Methods: Patient platelet function was assessed and DNA sequenced by HTS-gene panel. Expression vectors were generated, and αII-bearing CHO cells were transfected with p.Asn3331Ser, p.Leu20Arg, or both β3 variants. CHO cells were studied by confocal microscopy, flow cytometry and Western Blotting for αIIbβ3 expression, and by flow cytometry, spreading assay and cell aggregation for receptor function. Megakaryocytopoiesis and proplatelet formation were investigated by culturing megakaryocytes from peripheral blood CD34+ cells and evaluated by immunofluorescence.

Results: The proband was a 2-year-old boy with an ISTH-BAT bleeding score of 8, mild thrombocytopenia (80-120.000/µl) and large platelets. Platelet function tests showed absent αIIbβ3 surface expression and fibrinogen binding and absent aggregation to all stimuli except ristocetin. NGS identified two heterozygous ITGB3 variants: p.Leu20Arg inherited from the father and p.Asn331Ser inherited from the mother. Family members carrying p.Asn331Ser had macrothrombocytopenia, while those carrying p.Leu20Arg had normal platelets. In vitro studies with CHO cells revealed distinct effects for the two variants. The novel p.Leu20Arg variant, affecting the β3 signal peptide, led to significantly reduced αIIbβ3 expression as shown by confocal microscopy, flow cytometry, and western blotting. PAC-1 binding, cell spreading, and cell aggregation in the presence of fibrinogen were thus impaired (Figure 1). The p.Asn331Ser variant resulted in constitutive receptor activation, as assessed by constitutive PAC-1 binding. αIIbβ3 expression on the cell surface was reduced, likely due to receptor internalization. This variant also caused early spreading on fibrinogen and CHO cell aggregation in the presence of fibrinogen under resting conditions. When both variants were co-expressed, the combined defect was more severe, with further reduced receptor surface expression and significantly impaired cell functions. Proplatelet formation and spreading on fibrinogen of megakaryocytes cultured from family members carrying p.Asn331Ser were also impaired.

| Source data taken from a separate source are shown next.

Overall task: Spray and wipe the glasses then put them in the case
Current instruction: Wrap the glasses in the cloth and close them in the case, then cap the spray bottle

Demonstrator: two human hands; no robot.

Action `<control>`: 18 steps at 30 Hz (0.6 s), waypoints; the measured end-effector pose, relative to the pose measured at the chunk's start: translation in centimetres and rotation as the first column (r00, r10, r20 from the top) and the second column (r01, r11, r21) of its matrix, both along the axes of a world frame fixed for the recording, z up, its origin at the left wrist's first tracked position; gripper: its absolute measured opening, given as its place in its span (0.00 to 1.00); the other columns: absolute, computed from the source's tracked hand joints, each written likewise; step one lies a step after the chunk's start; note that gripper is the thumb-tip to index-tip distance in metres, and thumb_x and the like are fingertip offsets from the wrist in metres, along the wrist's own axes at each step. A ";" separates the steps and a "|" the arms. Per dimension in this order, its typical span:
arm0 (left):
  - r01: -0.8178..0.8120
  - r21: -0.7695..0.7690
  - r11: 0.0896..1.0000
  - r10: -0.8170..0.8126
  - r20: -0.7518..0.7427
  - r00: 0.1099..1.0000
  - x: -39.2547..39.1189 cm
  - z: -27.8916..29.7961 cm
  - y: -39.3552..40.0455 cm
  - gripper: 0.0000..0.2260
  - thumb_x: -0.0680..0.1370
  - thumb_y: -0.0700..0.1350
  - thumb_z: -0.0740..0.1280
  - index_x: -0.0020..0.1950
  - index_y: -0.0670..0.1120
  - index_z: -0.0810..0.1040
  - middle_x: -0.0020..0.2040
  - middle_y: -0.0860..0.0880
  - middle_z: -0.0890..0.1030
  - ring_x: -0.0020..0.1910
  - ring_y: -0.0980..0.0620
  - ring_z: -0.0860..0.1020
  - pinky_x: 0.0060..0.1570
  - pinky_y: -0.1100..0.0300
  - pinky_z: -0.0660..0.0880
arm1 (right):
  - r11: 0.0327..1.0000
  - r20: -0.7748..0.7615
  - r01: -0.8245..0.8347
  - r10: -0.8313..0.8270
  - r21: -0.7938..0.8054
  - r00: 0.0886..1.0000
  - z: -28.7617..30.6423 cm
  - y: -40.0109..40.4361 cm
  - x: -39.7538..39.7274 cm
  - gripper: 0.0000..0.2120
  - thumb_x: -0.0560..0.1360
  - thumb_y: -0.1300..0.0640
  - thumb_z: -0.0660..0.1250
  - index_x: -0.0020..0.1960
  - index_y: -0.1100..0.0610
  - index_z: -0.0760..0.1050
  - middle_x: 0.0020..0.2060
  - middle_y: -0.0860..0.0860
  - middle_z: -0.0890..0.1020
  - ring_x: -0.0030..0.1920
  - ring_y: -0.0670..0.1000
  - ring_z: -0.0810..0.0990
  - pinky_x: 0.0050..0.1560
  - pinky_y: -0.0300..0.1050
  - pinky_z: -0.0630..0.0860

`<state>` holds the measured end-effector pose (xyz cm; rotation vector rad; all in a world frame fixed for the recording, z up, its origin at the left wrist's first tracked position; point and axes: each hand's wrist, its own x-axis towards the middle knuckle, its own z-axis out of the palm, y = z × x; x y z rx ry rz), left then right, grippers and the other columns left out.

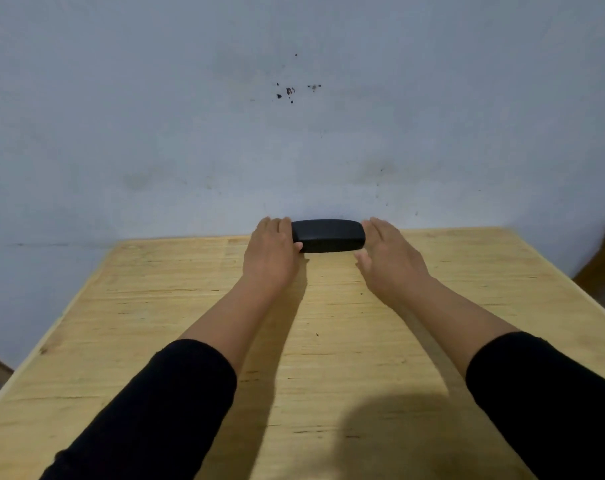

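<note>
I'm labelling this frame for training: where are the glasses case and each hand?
glasses case (pixel 328 235): head view, middle of its closed black lid.
left hand (pixel 270 256): head view, back of the hand.
right hand (pixel 393 259): head view, back of the hand.

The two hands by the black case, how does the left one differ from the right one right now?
The left hand grips its end of the black case, thumb on the front face; the right hand lies open at the other end, barely touching it, if at all. The left hand's fingers curl around the case; the right hand's fingers stretch flat toward the wall. Both reach out from black sleeves, palms down, over the wooden table at its far edge.
</note>
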<state>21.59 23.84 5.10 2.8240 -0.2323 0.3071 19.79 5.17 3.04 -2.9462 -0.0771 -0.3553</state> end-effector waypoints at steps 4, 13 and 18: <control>0.041 0.045 0.998 -0.044 0.088 0.995 -2.6 1.7 -0.8 0.19 0.81 0.48 0.55 0.68 0.38 0.63 0.65 0.41 0.70 0.66 0.44 0.65 0.65 0.54 0.63 | 1.000 0.064 -0.020 0.020 -0.003 0.998 2.1 -0.1 -2.2 0.25 0.80 0.49 0.56 0.73 0.59 0.57 0.70 0.53 0.66 0.71 0.52 0.63 0.69 0.46 0.64; 0.167 -0.005 0.986 -0.158 0.292 0.943 -8.3 5.9 -3.4 0.18 0.81 0.46 0.56 0.67 0.36 0.64 0.64 0.39 0.70 0.66 0.42 0.65 0.64 0.54 0.63 | 0.999 0.187 0.012 -0.003 -0.048 0.982 6.9 -1.7 -8.8 0.24 0.80 0.50 0.56 0.71 0.61 0.61 0.69 0.56 0.67 0.71 0.53 0.63 0.66 0.46 0.65; 0.279 -0.024 0.960 -0.250 0.369 0.895 -12.1 7.0 -7.0 0.20 0.80 0.46 0.57 0.68 0.36 0.64 0.65 0.38 0.70 0.68 0.42 0.64 0.66 0.54 0.61 | 0.996 0.263 0.082 -0.071 -0.033 0.962 9.1 -4.5 -13.9 0.23 0.79 0.50 0.57 0.70 0.60 0.63 0.69 0.55 0.68 0.69 0.53 0.65 0.59 0.49 0.70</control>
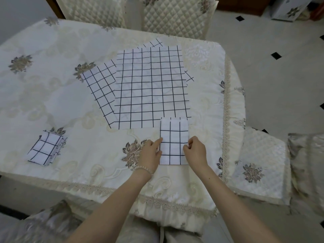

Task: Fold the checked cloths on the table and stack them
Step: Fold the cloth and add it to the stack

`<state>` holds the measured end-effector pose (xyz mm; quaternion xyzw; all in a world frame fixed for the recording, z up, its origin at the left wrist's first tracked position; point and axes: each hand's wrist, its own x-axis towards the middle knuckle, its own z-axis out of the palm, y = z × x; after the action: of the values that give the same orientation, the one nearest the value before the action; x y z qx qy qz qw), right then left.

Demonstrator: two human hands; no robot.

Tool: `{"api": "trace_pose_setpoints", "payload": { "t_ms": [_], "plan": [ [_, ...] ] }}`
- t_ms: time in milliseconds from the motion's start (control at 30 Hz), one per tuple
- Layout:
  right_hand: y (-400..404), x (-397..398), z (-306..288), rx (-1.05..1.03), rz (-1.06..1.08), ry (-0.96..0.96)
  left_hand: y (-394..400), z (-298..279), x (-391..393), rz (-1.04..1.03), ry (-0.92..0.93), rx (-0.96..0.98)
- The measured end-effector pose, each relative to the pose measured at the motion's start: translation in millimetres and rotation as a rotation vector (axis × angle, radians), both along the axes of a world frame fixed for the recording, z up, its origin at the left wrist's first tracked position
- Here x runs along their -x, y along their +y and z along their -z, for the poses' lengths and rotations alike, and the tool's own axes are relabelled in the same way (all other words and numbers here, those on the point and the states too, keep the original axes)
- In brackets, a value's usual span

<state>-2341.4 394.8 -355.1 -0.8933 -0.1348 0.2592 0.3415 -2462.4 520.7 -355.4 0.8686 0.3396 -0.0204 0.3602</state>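
A folded checked cloth [173,137], a narrow white strip with black grid lines, lies near the table's front edge. My left hand [150,156] rests at its left edge with the index finger pointing onto it. My right hand [196,151] pinches its right edge between thumb and fingers. Beyond it, several unfolded checked cloths [150,85] lie spread flat and overlapping at the table's middle. At the front left sits a small stack of folded checked cloths [44,149].
The table [52,93] wears a cream embroidered cover with flower motifs and lace trim. Quilted chairs stand at the far side [175,14] and at the right [259,165]. Another cushioned seat [49,223] is at the bottom left.
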Motion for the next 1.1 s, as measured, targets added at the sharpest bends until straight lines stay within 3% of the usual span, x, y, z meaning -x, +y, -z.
{"api": "trace_pose_setpoints", "payload": {
  "t_ms": [233,400,500,633,733,967,1100],
  "plan": [
    [-4,10,5,-0.045,0.028,-0.200,5,7,4,0.169,0.078,-0.129],
    [36,33,6,-0.016,-0.338,-0.548,6,11,5,0.207,0.149,-0.197],
    [67,45,16,-0.001,-0.519,-0.504,6,15,8,0.020,0.088,-0.158],
    [62,35,41,0.100,-0.528,-0.472,7,26,12,0.269,0.115,-0.426],
    [52,23,47,0.144,-0.544,-0.510,8,28,13,0.312,0.109,-0.555],
    [20,-4,45,0.221,-0.434,-0.531,9,20,10,0.375,0.175,-0.568],
    [22,-2,45,0.226,-0.437,-0.546,1,9,-10,0.382,0.059,-0.550]
  ]
}}
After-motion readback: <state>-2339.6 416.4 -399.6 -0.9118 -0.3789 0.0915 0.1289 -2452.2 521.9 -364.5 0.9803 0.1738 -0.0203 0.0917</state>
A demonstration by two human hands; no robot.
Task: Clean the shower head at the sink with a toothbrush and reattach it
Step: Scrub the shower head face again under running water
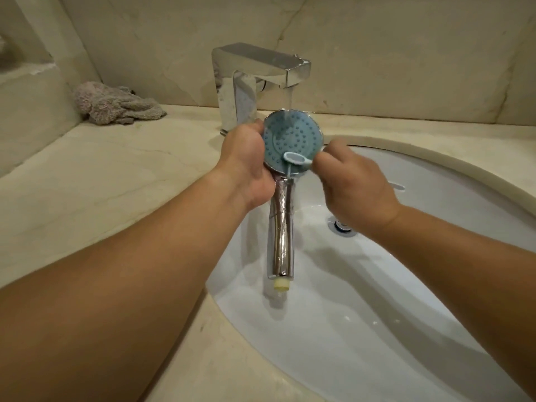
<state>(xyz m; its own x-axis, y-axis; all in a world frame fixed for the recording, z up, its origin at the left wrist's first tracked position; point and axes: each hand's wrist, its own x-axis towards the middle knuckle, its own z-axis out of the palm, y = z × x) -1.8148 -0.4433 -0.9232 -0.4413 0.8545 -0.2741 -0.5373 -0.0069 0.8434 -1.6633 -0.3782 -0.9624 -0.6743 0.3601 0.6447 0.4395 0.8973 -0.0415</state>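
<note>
The shower head [293,140] has a round blue face with nozzle dots and a chrome handle that hangs down over the white sink [435,285]. My left hand [249,166] grips it at the neck, behind the left rim. My right hand [353,187] holds a pale blue toothbrush [297,159]; its head lies on the lower part of the blue face. The brush's handle end sticks out past my right hand. Water runs from the chrome faucet [255,79] onto the top of the shower face.
A crumpled grey cloth [116,104] lies on the beige stone counter [87,184] at the back left. The sink drain [339,224] shows beneath my right hand. A marble wall stands behind the faucet.
</note>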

Conclusions: Co-inheritance of p.Leu20Arg/p.Asn331Ser led to a phenotype consistent with the patient’s severe clinical presentation, resembling type I GT but associated with macrothrombocytopenia. The p.Leu20Arg variant drives receptor degradation, while p.Asn331Ser induces internalization, together causing an additive negative impact on platelet function.